Ипполит продолжал учиться. Гимназические его годы сопровождали обычные события и вещи. В гимназию он приезжал в фаэтоне с фонарями и толстым кучером, который величал его по имени и отчеству. Липки и резинки водились у него самые лучшие и дорогие. Играл он в перышки всегда счастливо, потому что перья покупали ему целыми коробками и с таким резервом он мог играть до бесконечности, беря противников «на выдержку». Завтракать он ездил домой. Это вызывало зависть, и он этим гордился. В пятом классе он уже говорил, слегка растягивая слова, что не помешало ему снова сесть на второй год. В шестом классе была выкурена первая папироса. Зима прошла в гимназических балах, где Ипполит, показывая белую шелковую подкладку мундира, вертелся в мазурке и пил в гардеробной ром. В седьмом классе его мучили квадратные уравнения, «чертова лестница» (объем пирамиды), параллелограмм скоростей и «Метаморфозы» Овидия. А в восьмом классе он узнал «Логику», «Христианские нравоучения» и легкую венерическую болезнь.

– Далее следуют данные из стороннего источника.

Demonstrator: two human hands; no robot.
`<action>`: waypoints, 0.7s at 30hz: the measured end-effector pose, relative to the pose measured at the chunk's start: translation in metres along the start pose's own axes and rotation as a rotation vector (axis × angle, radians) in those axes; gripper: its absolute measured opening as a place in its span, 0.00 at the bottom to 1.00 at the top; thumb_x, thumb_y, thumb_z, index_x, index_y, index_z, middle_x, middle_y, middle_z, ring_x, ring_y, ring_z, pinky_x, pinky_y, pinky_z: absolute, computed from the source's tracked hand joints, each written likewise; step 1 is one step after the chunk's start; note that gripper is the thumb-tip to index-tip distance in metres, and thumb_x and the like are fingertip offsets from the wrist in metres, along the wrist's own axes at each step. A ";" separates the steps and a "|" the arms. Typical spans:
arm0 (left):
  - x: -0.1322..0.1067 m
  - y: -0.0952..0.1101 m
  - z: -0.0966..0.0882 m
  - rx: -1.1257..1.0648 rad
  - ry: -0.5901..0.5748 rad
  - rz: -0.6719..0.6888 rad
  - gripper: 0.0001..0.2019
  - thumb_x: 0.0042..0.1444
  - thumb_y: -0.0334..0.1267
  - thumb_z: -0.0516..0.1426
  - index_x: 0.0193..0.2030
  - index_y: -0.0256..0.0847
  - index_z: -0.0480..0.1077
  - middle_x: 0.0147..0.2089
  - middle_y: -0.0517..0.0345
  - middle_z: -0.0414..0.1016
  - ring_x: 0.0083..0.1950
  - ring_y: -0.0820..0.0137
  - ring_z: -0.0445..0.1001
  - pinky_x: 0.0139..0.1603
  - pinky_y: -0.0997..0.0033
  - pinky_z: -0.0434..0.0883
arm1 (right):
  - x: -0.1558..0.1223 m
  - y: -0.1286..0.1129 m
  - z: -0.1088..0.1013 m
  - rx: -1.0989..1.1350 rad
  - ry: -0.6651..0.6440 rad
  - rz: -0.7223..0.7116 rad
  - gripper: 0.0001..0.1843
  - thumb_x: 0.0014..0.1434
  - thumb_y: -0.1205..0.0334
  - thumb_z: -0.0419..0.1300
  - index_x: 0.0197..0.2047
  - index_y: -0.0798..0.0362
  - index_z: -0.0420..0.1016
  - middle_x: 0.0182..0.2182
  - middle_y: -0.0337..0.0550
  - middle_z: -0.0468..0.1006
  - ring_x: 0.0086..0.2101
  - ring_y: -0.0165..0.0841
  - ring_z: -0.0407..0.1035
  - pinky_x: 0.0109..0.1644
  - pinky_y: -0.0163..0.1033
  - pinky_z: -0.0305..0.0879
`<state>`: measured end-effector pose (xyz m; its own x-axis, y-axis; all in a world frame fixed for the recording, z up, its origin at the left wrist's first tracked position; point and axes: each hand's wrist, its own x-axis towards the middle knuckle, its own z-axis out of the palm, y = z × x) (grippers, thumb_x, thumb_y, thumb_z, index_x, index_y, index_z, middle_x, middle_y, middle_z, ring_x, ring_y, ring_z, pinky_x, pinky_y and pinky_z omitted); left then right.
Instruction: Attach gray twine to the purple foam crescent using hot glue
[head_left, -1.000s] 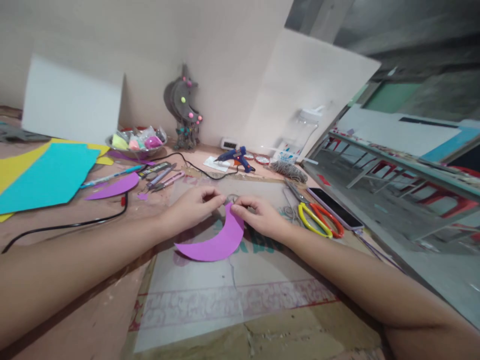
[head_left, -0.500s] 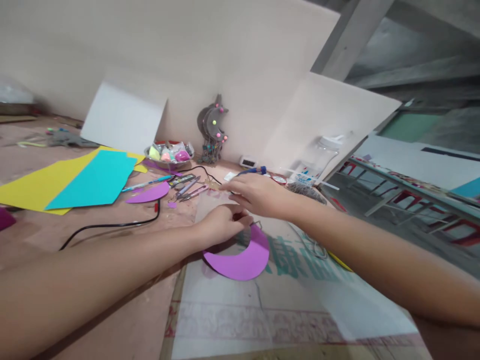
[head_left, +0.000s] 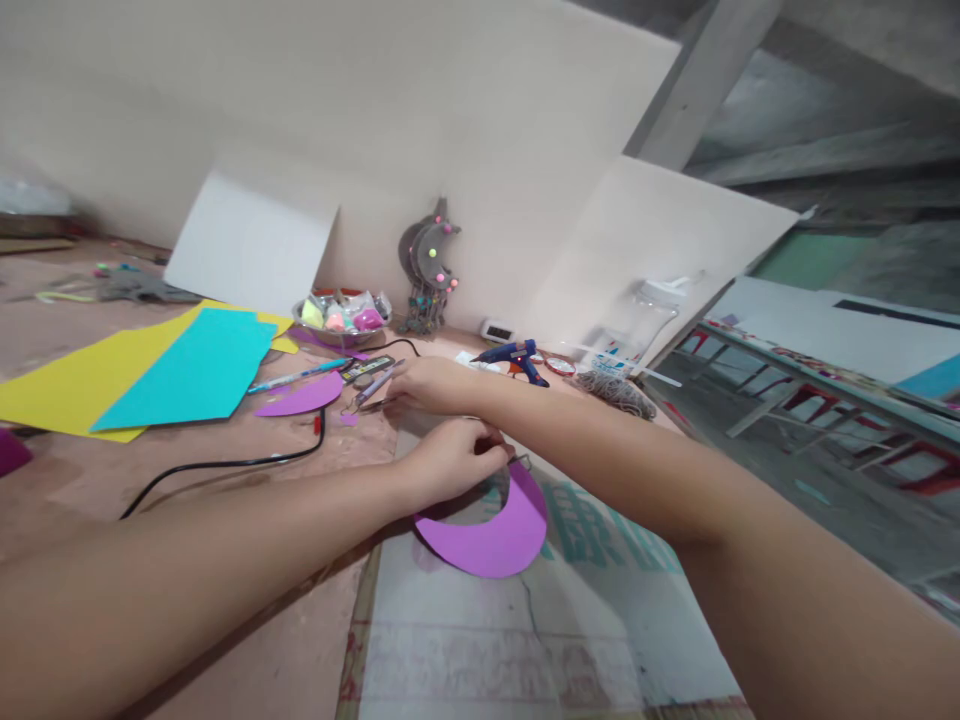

Отец его сильно одряхлел. Длинный бамбуковый шест уже дрожал в его руках, а сочинение о свойствах голубиной породы уже перевалило за середину. Матвей Александрович умер, так его и не закончив, и Ипполит Матвеевич, кроме шестнадцати голубиных стай, совершенно иссохшего и ставшего похожим на попугая Фредерика, получил двадцать тысяч годового дохода и огромное, плохо поставленное хозяйство.
Начало самостоятельной жизни молодой Воробьянинов ознаменовал блестяще организованным кутежом с пьяной стрельбой по голубям и облавой на деревенских девок. Образование свое он считал законченным. Он не пошел ни в университет, ни на государственную службу. От военной его избавила общая слабость здоровья, поразительная в таком цветущем на вид человеке. Он так и остался неслужащим дворянином, золотой рыбкой себе на уме, неверным женихом и волокитой по натуре. Он переустроил родительский особняк в Старгороде на свой лад, завел камердинера с баками, трех лакеев, повара-француза, шедевром которого было филе из налима «Вам-Блям», и большой штат кухонной прислуги.